10 Years Since I Left Journalism

exodus

On December 30, 2005, I finished up my shift on the sports design and copy desk, stepped out of the office building of The Herald-Sun shortly after midnight, and walked away from journalism — the career and craft that had been my calling since the summer between high school and college.

It has been 10 years since that night, and I have now spent more time out of journalism than I did in it. With each passing year, “journalist” or “ex-journalist” becomes a smaller part of my professional and personal identity. My journalism work has gone from the bulk of my résumé and portfolio to secondary entries. I no longer consider myself a refugee from a profession, but rather a proven practitioner in another.

Here are some thoughts on life in and after journalism, with the benefit of a decade’s worth of hindsight.

Do I have any regrets about leaving journalism?

No, but I do regret having to leave journalism to be able to pursue the things that matter to me professionally and personally, such as:

  • Working in a place that puts me in position to succeed and to keep learning
  • Working in a place committed to putting out the best product it can
  • Having some semblance of stability in my career
  • Living where I want to live, not where my career dictates I must live
  • Having a life outside of work, i.e., a personal identity separate from my professional identity

When I decided to leave journalism, I felt that while I could find some of these things in a job had I remained in the profession, I would not be able to find enough of them in any one job to keep me happy in journalism. Looking back 10 years later, I know I made the right move, and that makes me a bit sad because of what it says about journalism. The financial state of the journalism business was certainly a significant motivation to leave, but even if that wasn’t a factor, journalism is a tough mistress, and eventually I probably would have grown wary of its demands.

What do I think of the current state of journalism?

There certainly does seem to be more enthusiasm now than a few years ago, thanks in part to a few splashy investments in the journalism business from tech barons and the rise of more experimentation. Still, so many of those seem to be happening in the same space — national and international news — while regional and local journalism operations continue to wither for the most part.

It’s an awesome time to study journalism and to do journalism. It’s a crappy time to do journalism as your primary means of making a living if you value anything remotely resembling stability in your career and life.

Look at this advice from a former staff member of Digital First Media’s defunct Project Thunderdome:

“My general advice, hard as it can be to hear, is to always be prepared for a layoff.”

Look, I’m not looking to be in the same job for 20-plus years, but if you have the constant threat of layoffs hanging over your head, it is corrosive for your personal and professional well-being, however exciting the work may be. From where I’m standing right now, journalism looks like an exciting job and a lousy career.

What life lessons have I learned since leaving journalism?

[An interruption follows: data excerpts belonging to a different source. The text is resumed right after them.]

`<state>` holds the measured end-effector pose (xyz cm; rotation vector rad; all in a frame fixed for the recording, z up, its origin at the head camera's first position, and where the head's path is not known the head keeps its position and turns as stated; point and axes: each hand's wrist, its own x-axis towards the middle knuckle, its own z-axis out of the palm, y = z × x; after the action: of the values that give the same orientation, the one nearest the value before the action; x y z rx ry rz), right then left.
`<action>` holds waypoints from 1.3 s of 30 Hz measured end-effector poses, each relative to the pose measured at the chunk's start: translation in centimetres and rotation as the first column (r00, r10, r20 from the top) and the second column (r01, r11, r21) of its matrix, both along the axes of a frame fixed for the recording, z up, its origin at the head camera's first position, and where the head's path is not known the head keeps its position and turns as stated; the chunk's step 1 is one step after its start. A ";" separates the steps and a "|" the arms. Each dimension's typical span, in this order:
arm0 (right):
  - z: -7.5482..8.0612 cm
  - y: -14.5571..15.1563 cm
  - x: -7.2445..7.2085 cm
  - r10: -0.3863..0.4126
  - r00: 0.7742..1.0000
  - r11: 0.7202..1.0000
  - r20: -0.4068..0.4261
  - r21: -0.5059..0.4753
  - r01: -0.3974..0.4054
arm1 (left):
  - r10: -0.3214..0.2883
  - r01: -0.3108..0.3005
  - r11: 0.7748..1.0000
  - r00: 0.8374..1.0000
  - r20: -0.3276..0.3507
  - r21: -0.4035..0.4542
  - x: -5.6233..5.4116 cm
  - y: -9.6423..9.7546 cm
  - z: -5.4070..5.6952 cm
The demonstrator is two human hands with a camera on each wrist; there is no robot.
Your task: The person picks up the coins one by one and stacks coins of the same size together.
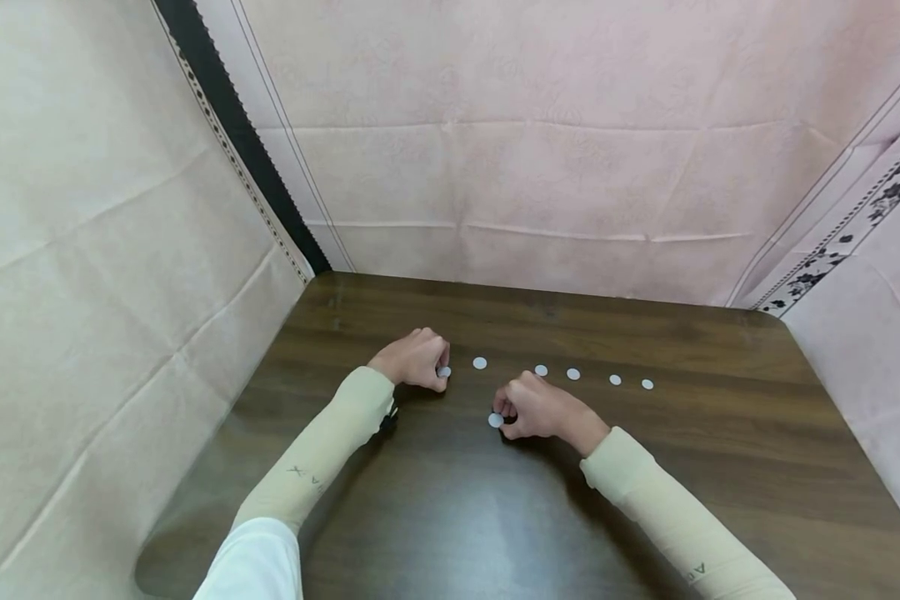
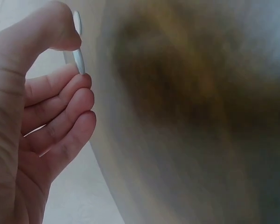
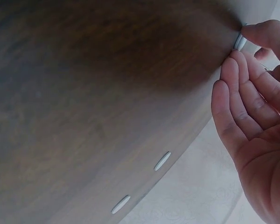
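My left hand [image 1: 418,359] pinches a small white round disc [image 1: 444,372] just above the table's far left part. In the left wrist view that disc [image 2: 79,61] appears edge-on between thumb and fingers. Nearer the table's middle, my right hand [image 1: 542,406] holds another white disc [image 1: 496,420] between thumb and fingertips. The right wrist view shows this disc [image 3: 241,43] edge-on too, at or close to the wood. Beyond the hands, several more white discs [image 1: 573,374] lie in a row; the leftmost one [image 1: 480,363] is right of my left hand.
The dark wooden table [image 1: 435,500] has a glossy surface. Pale cloth [image 1: 540,183] hangs along its far edge and at both sides. A dark strip [image 1: 247,133] runs down at the back left. Small dark gear [image 1: 390,417] sits under the left wrist.
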<state>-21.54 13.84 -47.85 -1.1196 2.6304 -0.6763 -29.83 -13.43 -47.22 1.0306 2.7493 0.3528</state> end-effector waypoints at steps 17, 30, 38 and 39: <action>-0.1 0.0 -0.1 -0.004 1.000 1.000 0.017 -0.002 0.004 | -0.051 0.051 0.998 0.999 -0.019 0.043 4.7 0.6 0.2; -0.1 0.0 -0.2 -0.008 0.999 1.000 0.034 0.003 0.008 | -0.063 0.066 0.996 0.997 -0.049 0.060 6.9 1.1 -1.0; 0.0 0.0 -0.2 -0.019 0.999 1.000 0.037 0.017 0.018 | -0.079 0.081 0.995 0.996 -0.035 0.060 7.2 1.5 -1.4; 0.0 0.0 -0.2 -0.019 0.999 1.000 0.035 0.016 0.018 | -0.079 0.081 0.995 0.996 -0.033 0.060 7.1 1.6 -1.5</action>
<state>-21.78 13.87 -47.84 -1.0702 2.6147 -0.6711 -22.69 -11.86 -48.68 1.1672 2.7295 0.4148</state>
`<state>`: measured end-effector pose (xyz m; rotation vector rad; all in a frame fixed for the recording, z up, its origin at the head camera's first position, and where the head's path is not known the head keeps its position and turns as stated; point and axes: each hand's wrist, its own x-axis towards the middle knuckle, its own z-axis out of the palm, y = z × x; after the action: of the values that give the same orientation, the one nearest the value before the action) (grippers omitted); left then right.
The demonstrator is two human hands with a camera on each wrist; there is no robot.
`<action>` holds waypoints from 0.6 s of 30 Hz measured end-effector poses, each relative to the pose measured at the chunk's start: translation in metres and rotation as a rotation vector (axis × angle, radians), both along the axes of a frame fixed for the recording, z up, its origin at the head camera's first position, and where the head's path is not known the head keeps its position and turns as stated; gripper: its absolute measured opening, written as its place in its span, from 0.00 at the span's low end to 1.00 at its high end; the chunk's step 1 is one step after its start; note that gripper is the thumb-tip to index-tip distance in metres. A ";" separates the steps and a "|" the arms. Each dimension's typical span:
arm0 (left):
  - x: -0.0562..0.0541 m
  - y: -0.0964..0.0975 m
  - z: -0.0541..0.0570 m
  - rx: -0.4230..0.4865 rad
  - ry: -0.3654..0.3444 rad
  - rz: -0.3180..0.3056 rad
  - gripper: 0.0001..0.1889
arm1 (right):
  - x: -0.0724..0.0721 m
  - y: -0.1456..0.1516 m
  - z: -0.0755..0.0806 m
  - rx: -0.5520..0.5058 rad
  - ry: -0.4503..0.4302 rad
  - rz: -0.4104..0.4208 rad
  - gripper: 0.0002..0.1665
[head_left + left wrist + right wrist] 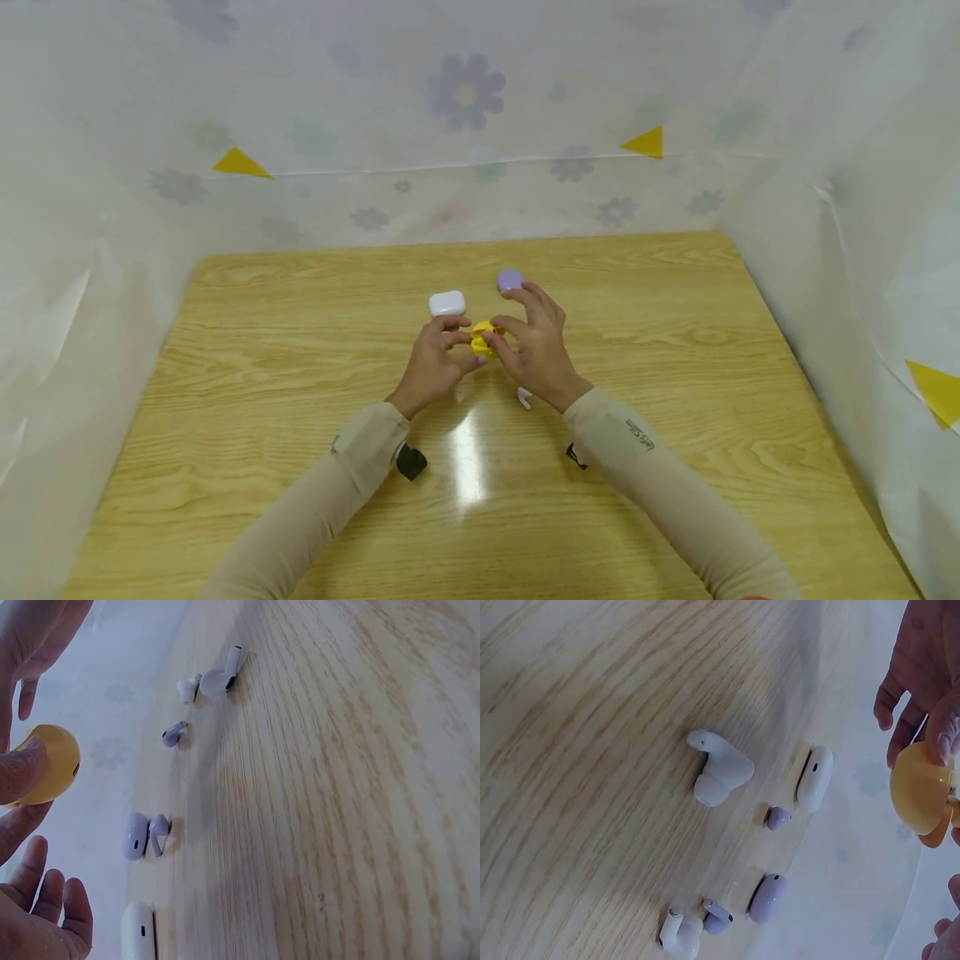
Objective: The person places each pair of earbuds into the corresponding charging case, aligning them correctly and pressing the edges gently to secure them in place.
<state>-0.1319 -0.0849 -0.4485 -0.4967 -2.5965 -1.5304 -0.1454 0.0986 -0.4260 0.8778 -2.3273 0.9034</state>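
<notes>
Between my two hands a small yellow earbud case [482, 347] is held up off the table with its lid raised. My left hand [438, 357] grips it from the left, thumb below and fingers at its far side. From the right, my right hand [538, 354] pinches at the lid's gap with thumb and index finger, its other fingers spread forward near the purple earbud case [510, 280]. In the right wrist view the yellow case [921, 787] shows its rounded shell, with the hinged part behind. The case's inside is mostly hidden by fingers.
A closed white earbud case [447, 302] lies beyond my left hand. Loose on the wooden table [300, 333] are a white earbud [727, 765], another white one [681, 936], a purple earbud [778, 818] and a second purple one [718, 918]. White sheeting surrounds the table.
</notes>
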 end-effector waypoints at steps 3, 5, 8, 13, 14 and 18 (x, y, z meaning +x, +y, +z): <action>0.000 0.000 0.000 -0.002 0.001 0.008 0.11 | 0.001 0.002 0.001 0.001 0.006 0.002 0.10; 0.001 0.000 0.000 0.002 -0.005 0.012 0.12 | 0.001 0.003 0.002 0.001 0.007 0.003 0.09; 0.001 -0.001 0.000 0.017 -0.019 0.015 0.12 | 0.001 0.006 0.001 -0.001 0.009 0.002 0.08; 0.000 -0.002 0.002 0.046 -0.026 0.013 0.12 | 0.002 0.009 -0.001 0.005 0.019 0.009 0.09; 0.000 -0.002 0.002 0.046 -0.025 0.012 0.12 | 0.002 0.009 -0.002 0.010 0.020 0.011 0.09; 0.000 -0.002 0.002 0.043 -0.039 0.013 0.12 | 0.004 0.009 -0.003 0.023 0.018 0.022 0.09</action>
<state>-0.1319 -0.0871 -0.4463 -0.4495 -2.5841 -1.6041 -0.1419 0.1080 -0.4289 0.9190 -2.3213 0.8751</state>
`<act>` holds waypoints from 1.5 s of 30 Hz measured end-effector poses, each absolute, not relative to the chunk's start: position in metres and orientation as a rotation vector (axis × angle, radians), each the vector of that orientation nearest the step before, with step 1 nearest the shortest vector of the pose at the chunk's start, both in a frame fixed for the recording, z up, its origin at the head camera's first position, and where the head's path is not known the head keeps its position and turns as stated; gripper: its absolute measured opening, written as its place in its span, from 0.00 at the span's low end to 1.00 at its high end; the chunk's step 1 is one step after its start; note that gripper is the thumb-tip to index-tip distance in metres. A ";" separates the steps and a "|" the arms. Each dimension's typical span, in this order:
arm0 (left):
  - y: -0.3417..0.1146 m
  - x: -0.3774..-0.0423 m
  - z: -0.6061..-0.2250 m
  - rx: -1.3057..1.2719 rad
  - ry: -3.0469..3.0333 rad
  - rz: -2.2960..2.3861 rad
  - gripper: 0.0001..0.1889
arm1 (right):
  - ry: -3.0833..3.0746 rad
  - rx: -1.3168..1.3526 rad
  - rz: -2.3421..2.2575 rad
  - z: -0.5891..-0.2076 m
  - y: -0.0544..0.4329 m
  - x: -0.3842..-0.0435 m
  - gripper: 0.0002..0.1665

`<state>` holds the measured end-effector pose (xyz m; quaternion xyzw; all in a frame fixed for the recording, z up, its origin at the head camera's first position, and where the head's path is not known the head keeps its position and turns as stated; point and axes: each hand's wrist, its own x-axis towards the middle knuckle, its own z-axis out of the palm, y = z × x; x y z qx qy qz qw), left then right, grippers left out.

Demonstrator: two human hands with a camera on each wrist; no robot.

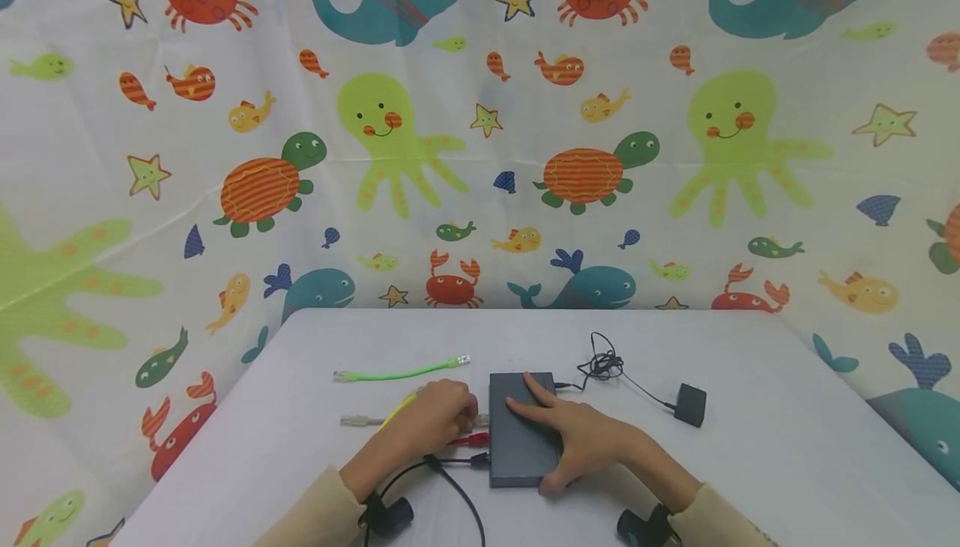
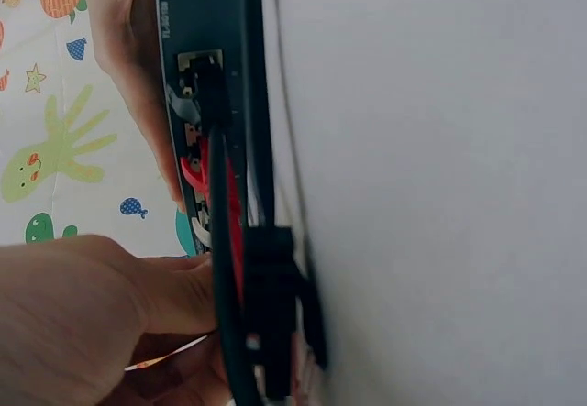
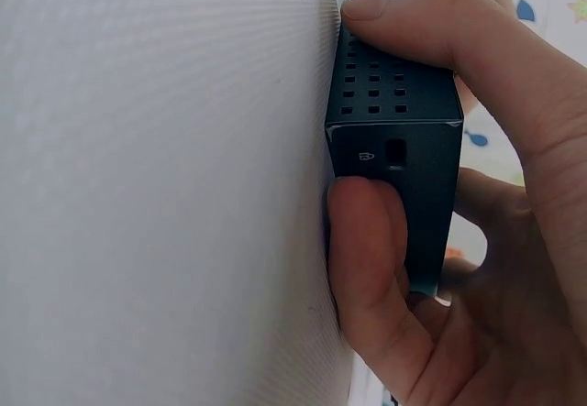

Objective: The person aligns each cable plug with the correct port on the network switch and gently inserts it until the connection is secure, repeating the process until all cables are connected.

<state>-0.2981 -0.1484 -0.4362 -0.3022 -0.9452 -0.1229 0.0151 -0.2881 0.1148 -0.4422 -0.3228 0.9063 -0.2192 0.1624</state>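
A dark network switch (image 1: pixel 517 468) lies flat on the white table, ports facing left. My right hand (image 1: pixel 588 439) grips it, fingers spread over the top and thumb at the near end; in the right wrist view, fingers (image 3: pixel 367 232) press the end with the lock slot. By the port side, my left hand (image 1: pixel 427 418) pinches a yellow network cable (image 1: pixel 398 409), its plug hidden in the fingers. Seated in ports are a black plug (image 2: pixel 209 90), a red plug (image 1: pixel 478 439) and a grey plug (image 1: pixel 482 421). The left fingertips lie just past the grey one.
A bright green network cable (image 1: pixel 397 375) lies behind the left hand. The grey cable's free end (image 1: pixel 360 420) points left. A black power adapter (image 1: pixel 690 405) lies to the right, its bundled cord (image 1: pixel 602 363) running to the switch. Black cable (image 1: pixel 459 489) trails near the left wrist.
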 end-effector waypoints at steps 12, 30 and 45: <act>-0.150 -0.297 -0.439 -0.933 -2.949 -0.392 0.09 | 2.580 -0.926 -0.620 -0.441 0.113 -0.287 0.63; -0.150 -0.297 -0.440 -0.931 -2.929 -0.404 0.07 | 2.593 -0.920 -0.593 -0.441 0.112 -0.287 0.62; -0.147 -0.298 -0.438 -0.929 -2.938 -0.408 0.08 | 2.593 -0.938 -0.596 -0.439 0.113 -0.286 0.62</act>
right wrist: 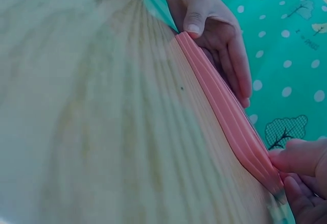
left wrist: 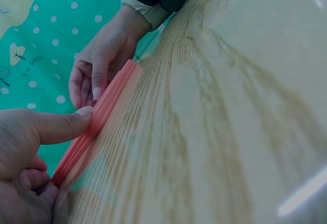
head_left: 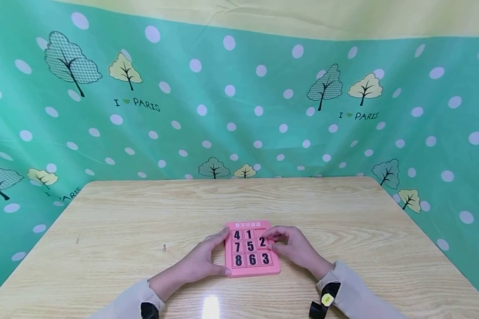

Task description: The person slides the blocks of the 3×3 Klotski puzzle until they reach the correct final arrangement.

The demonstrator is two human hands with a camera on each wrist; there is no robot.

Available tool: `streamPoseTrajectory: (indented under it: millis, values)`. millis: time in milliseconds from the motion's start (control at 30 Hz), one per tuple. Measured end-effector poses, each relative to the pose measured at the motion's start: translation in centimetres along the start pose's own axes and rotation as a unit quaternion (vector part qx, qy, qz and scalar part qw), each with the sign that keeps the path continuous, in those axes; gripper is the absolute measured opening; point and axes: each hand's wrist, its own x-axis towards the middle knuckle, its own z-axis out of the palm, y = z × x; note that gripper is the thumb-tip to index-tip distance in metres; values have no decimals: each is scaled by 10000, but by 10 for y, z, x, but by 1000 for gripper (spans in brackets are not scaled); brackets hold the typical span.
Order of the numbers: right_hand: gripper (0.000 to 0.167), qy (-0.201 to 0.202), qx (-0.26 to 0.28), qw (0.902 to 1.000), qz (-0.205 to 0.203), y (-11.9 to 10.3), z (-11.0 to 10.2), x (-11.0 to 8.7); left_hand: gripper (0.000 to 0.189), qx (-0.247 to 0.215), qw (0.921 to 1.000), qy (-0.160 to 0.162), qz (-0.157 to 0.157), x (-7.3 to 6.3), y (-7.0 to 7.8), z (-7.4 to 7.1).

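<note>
A pink number slide puzzle (head_left: pixel 253 272) lies flat on the wooden table, its black-numbered tiles facing up. Row by row the tiles show 4 and 1, then 7 and 5, then 8, 6 and 3. In the right column, the 2 tile (head_left: pixel 262 242) sits between the top and middle rows. My left hand (head_left: pixel 197 261) grips the frame's left side, thumb at the lower corner and fingers near the upper one. With thumb and index finger, my right hand (head_left: pixel 293 248) pinches at the 2 tile. Both wrist views show the puzzle's pink side edge (left wrist: pixel 104 104) low along the table.
The wooden table (head_left: pixel 143 208) extends around the puzzle on all sides. Behind it hangs a green dotted curtain (head_left: pixel 239 110) printed with trees. A small dark mark (head_left: pixel 164 247) is on the table to the left. Bands with devices (head_left: pixel 327 297) are worn at both wrists.
</note>
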Motion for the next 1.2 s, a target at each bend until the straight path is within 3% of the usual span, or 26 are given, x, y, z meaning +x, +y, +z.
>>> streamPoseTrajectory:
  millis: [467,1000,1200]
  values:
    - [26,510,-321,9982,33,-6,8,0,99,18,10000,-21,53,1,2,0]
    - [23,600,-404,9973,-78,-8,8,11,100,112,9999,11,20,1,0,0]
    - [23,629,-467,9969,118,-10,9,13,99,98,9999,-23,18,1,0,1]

There have been many, but most importantly, never close your mind to possibilities. When I walked away from journalism, I could not have foreseen myself ending up in public relations (the “Dark Side” in journalist parlance) and actually finding it to be fulfilling work. Then, when I started in PR eight years ago, I never could have foreseen that I would one day do PR for Duke (the “Dark Side” for everyone who went to school at UNC). Life takes you to unexpected places, and when you get there, you discover unexpected things about those places, so don’t preemptively shut any doors for yourself with a “I will never …” mindset.

How has my view of journalism changed since leaving the business?

  • I am more convinced than ever that there is a vital role for journalism in our society. Journalism, done properly, may be inconvenient to someone. It may even at times be inconvenient to me. I would, however, accept the possibility of such an annoyance without a second thought, because for every instance where journalism is a pain in my rear, there’s an instance where journalism serves to watch my back.
  • I have, however, noticed how much of the daily journalism output is just not that important (and sometimes just downright awful), and I really wish journalists would stop trying so hard to claim the moral high ground. That is probably what bothers me about the journalistic mindset more than anything — the profession’s attempt to wrap everything it does in a cloak of nobility. I can probably make a decent case that almost every job I’ve held since leaving journalism has contributed more to society than much of the journalism that’s produced on a daily basis (that one job where I designed catalogs for door knobs might be a close call).
  • My other wish for journalism is that its practitioners would do a better job of living up to the transparency standards they set for others. The recent reporting by the Las Vegas Review-Journal to expose the identity of its new owner, who tried to remain anonymous, was a fine example, but one all too rare. Far too often, when the uncomfortable lens of scrutiny is turned on themselves, journalism operations tend to clam up instead of embodying the kind of transparency that they demand from the institutions they cover. Journalism is as much an institution as any governmental body it covers, and journalism outlets, with the vast audiences they reach, wield significant power. Journalists take pride in afflicting the powerful, but far too frequently fail to live up to that credo when they would be the ones afflicted.